Michael R. has left the following comment on the post "Pranga Bookstore On Court Street Saying Farewell":
"This is too bad - Pranga was great and Mehmet, the owner, is one of the nicest guys on Court St. It's too bad that people are too busy with smartphones and laptops to realize what they didn't stop to appreciate. Now it's gone. Get off your laptops, dummies. Life is outside of your gilded cages. Mill about, socialize - and don't let another bookstore close, because you're complicit in the shelling of your neighborhood when you don't support the things that go to make up a neighborhood."
3 comments:
I love my smart phone, and I love patronizing all the businesses in Carroll Gardens. Obviously the two have nothing to do with each other. What did effect this place closing, though, was some tough competition from Book Court and the used book store farther up Court.
I loathe smartphones, and yet I agree with Joe.
Any way you slice it, a good bookstore is gone. I recommend you all give more support to the remaining bookstores in the area, like Freebird (ask for Peter), Community, on Court (ask for John, near the tilting stacks), and try to check out the little gems that still remain in our midst. Bookcourt sells new books at full-retail cost and so does Barnes & Noble - the real treasures and affordable books can be found in the bookstores that deal mostly in used books - and Pranga was one such place.
Freebird is on Columbia St., right near Kane, and is open mostly on Saturdays and Sundays.
Community is open 7 days a week, but only when John (the owner) is in town, as he spends two months a year in the south of France. He’s open 3pm to midnight, normally.
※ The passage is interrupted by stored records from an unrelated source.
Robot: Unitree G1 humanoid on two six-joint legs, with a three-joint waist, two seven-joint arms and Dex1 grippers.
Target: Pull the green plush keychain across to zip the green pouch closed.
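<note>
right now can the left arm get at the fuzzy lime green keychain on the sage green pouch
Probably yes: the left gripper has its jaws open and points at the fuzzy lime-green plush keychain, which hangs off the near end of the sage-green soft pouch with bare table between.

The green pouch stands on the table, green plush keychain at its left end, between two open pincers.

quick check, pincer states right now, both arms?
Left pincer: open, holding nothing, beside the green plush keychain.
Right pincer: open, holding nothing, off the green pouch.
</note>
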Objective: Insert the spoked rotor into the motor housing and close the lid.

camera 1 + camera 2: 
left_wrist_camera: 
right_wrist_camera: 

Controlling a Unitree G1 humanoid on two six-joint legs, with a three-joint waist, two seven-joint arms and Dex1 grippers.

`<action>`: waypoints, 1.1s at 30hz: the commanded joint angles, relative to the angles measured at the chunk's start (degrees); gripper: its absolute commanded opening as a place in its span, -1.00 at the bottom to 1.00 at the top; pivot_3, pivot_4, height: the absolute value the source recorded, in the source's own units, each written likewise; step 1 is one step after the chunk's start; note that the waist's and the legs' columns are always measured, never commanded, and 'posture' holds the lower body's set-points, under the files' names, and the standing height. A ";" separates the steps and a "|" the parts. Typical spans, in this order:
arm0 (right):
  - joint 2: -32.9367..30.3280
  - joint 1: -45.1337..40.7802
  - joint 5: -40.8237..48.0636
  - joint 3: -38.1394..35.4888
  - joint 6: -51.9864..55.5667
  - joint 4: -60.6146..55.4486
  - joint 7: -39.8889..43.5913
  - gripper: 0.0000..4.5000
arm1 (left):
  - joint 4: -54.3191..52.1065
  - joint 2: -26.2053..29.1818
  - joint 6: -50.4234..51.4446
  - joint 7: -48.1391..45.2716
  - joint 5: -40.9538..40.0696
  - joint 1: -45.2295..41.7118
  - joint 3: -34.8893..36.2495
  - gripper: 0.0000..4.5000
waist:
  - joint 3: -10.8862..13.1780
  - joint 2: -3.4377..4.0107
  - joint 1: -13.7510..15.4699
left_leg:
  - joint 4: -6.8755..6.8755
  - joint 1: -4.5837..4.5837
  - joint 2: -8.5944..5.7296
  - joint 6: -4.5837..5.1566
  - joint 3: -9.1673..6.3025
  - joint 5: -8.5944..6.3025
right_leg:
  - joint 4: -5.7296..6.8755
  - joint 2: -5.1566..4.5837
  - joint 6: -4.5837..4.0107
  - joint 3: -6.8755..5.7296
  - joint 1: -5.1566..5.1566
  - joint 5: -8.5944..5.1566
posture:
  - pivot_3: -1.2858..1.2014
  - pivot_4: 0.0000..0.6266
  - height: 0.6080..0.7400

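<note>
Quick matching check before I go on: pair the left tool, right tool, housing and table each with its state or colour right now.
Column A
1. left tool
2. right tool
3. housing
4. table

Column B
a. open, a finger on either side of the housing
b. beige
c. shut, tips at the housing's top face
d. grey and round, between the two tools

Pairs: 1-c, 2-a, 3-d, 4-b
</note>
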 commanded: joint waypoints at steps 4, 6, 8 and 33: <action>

Smartphones may be fun and can do all the things your brain used to do or all the things your brain may have been able to do had you allowed evolution to take its natural course, but books are and always will be one of the perfect technologies.
Continuing to follow digital technology down that path will more than likely just lead you back to books, just as many have rediscovered the analog sound of vinyl in great places like Court St.'s own "Black Gold", right near Luquer St., next door to Prime Meats.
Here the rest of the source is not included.